Task prompt.
When you reach the line containing "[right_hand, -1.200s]" in the entries below, start writing out each line exactly, and stop after the line containing "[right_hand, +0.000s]".

-------- Extracted information --------

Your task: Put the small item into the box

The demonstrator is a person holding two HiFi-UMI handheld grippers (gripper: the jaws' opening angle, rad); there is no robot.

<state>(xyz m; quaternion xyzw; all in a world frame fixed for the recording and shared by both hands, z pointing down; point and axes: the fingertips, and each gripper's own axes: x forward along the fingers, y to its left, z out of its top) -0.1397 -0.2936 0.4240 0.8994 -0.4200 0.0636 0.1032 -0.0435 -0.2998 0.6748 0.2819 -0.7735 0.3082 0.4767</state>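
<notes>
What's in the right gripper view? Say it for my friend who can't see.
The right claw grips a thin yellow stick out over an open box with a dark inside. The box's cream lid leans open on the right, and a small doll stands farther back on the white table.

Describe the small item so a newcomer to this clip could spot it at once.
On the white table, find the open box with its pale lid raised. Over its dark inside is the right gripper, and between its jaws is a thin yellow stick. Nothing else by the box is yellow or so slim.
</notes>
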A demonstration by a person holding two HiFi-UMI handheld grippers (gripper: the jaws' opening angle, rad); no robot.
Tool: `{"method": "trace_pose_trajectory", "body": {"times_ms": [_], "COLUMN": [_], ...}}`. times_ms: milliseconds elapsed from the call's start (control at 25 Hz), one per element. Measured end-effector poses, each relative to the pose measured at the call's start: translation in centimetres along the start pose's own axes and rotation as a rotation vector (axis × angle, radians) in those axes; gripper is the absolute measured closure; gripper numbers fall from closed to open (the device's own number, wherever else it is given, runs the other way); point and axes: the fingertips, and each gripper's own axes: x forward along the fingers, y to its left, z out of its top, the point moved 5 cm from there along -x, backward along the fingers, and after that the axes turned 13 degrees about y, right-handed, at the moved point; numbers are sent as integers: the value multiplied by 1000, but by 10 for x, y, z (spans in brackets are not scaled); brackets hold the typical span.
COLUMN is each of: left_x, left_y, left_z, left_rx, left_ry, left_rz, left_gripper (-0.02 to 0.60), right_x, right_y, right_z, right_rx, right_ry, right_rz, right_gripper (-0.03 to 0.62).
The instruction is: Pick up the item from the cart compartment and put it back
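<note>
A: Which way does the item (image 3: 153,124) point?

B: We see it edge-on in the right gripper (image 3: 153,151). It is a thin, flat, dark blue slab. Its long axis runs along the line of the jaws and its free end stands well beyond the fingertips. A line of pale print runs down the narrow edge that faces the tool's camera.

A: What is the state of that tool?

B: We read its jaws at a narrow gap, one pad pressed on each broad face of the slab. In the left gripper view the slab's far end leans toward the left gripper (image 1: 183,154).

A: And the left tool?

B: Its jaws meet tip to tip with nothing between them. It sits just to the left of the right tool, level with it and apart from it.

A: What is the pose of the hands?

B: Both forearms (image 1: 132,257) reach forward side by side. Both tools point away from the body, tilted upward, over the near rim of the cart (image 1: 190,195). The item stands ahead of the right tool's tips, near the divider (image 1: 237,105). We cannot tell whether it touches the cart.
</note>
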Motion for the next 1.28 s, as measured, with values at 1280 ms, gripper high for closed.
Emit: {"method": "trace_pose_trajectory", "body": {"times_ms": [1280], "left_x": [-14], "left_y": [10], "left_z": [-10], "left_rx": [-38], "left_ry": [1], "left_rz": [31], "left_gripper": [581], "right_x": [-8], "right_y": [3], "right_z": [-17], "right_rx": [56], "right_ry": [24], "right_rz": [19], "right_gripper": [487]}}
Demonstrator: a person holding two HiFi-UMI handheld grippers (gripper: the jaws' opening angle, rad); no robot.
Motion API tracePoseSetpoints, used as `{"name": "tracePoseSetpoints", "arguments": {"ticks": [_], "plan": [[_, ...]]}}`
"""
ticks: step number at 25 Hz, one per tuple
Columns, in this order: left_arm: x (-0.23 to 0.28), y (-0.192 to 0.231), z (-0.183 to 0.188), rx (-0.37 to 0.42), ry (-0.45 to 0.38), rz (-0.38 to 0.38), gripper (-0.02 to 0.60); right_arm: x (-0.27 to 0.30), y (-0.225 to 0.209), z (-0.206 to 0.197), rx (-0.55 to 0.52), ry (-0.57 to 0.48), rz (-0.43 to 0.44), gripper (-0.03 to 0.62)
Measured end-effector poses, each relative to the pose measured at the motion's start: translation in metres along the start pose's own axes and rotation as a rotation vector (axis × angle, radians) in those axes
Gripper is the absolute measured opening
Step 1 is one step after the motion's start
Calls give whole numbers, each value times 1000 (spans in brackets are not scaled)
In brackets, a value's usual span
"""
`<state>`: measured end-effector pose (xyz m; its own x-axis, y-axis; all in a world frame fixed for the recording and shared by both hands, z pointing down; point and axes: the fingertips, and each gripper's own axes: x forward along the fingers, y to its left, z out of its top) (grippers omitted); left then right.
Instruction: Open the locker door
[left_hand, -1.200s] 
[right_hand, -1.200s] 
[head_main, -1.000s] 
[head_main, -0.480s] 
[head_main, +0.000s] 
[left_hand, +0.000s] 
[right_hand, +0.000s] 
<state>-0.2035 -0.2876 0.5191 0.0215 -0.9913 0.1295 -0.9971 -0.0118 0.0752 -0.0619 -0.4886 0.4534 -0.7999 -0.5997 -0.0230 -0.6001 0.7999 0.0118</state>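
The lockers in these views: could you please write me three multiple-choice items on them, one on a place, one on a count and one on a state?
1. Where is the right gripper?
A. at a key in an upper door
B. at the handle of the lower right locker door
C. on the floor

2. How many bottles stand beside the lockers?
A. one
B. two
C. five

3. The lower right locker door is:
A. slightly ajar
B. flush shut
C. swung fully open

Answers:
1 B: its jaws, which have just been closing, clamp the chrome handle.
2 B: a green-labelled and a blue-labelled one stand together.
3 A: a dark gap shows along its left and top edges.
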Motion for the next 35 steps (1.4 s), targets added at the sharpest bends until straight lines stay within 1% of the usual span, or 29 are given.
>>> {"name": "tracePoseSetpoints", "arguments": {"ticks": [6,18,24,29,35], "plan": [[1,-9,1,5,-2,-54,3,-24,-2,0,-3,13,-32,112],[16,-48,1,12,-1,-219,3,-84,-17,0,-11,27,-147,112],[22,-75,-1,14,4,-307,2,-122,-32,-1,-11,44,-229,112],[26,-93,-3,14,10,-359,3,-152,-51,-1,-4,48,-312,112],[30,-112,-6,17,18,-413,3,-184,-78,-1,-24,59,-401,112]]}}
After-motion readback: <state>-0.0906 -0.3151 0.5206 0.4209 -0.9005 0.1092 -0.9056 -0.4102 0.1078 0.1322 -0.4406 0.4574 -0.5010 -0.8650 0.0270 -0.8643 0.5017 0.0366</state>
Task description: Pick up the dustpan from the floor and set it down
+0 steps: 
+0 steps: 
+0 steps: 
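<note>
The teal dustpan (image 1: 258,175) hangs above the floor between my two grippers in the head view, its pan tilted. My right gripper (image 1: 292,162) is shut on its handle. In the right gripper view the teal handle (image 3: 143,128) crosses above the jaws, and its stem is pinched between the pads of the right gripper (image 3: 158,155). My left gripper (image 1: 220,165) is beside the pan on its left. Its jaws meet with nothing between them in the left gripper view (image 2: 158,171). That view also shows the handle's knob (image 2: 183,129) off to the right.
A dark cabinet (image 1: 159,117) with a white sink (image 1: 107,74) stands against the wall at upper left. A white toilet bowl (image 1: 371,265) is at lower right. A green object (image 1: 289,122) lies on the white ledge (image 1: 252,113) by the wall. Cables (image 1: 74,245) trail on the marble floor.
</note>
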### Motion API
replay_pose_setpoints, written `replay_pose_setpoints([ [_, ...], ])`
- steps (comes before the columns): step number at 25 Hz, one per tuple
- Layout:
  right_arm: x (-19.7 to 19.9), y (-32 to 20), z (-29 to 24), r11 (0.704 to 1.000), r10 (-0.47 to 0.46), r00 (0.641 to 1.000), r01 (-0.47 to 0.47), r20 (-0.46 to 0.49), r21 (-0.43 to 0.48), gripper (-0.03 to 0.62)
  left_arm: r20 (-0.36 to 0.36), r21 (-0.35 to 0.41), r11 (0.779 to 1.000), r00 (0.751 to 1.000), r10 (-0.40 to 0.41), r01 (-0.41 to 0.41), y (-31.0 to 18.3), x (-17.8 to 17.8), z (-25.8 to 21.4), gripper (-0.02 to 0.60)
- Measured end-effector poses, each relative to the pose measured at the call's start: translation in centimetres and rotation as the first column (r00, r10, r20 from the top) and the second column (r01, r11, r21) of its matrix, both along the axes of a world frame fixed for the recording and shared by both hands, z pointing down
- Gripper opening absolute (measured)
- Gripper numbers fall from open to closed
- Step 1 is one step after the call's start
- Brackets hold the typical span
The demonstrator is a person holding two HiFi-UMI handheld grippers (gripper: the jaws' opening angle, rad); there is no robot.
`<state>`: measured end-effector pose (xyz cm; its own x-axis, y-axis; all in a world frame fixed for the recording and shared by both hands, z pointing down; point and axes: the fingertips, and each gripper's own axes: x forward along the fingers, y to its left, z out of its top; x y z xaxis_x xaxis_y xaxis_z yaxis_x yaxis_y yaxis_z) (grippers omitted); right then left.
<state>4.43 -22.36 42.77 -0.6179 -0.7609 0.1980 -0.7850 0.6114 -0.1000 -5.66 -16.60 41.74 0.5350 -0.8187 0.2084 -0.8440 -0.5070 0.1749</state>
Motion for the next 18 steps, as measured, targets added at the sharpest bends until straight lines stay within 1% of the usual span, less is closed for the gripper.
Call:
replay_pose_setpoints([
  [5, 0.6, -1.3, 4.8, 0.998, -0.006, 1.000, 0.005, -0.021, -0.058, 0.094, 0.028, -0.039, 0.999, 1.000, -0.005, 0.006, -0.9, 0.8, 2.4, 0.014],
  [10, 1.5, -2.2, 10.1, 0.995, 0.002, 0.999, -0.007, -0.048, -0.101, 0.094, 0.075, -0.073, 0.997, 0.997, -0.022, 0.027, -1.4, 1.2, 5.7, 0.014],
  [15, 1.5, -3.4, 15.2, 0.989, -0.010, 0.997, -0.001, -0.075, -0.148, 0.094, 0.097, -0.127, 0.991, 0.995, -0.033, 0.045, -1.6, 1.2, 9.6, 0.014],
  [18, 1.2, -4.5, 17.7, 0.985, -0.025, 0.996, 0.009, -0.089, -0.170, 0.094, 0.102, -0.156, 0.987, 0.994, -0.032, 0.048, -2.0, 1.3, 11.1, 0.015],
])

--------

Output below.
[right_hand, -1.200s] 
[head_main, -1.000s] 
[head_main, -0.480s] 
[head_main, +0.000s] 
[left_hand, +0.000s] 
[right_hand, +0.000s] 

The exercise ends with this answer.